TASK
For the material that follows, return exactly the lines from the one with "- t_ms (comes" through the one with "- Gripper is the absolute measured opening", both ends included.

COLLECTED DATA
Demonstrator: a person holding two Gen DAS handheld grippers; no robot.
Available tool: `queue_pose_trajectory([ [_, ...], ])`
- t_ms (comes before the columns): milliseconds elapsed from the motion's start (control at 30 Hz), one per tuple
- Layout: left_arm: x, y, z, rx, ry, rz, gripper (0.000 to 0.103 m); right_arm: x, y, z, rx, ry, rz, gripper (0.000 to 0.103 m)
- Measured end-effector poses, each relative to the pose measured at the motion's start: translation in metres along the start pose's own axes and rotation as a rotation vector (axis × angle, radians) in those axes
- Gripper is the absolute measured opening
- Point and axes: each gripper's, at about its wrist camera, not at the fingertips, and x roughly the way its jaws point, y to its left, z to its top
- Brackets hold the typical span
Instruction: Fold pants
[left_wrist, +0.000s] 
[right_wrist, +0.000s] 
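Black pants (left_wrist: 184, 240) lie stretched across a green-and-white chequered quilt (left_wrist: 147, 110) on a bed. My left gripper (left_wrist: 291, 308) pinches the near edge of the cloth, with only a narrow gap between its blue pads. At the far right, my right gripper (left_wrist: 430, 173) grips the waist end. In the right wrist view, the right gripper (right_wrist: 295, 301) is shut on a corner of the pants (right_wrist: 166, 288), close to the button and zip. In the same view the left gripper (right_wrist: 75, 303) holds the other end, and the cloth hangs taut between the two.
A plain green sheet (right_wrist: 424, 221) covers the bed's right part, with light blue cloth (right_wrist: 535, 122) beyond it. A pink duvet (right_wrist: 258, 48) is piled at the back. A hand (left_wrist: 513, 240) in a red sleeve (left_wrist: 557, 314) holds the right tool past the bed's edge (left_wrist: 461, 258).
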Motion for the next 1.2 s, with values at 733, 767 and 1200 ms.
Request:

WRITTEN ANSWER
- t_ms (comes before the columns): milliseconds elapsed from the motion's start (control at 30 Hz), one per tuple
- Layout: left_arm: x, y, z, rx, ry, rz, gripper (0.000 to 0.103 m); right_arm: x, y, z, rx, ry, rz, gripper (0.000 to 0.103 m)
- Measured end-effector poses, each relative to the pose measured at the motion's start: translation in metres along the start pose's own axes and rotation as a rotation vector (axis × angle, radians) in those axes
- Gripper is the absolute measured opening

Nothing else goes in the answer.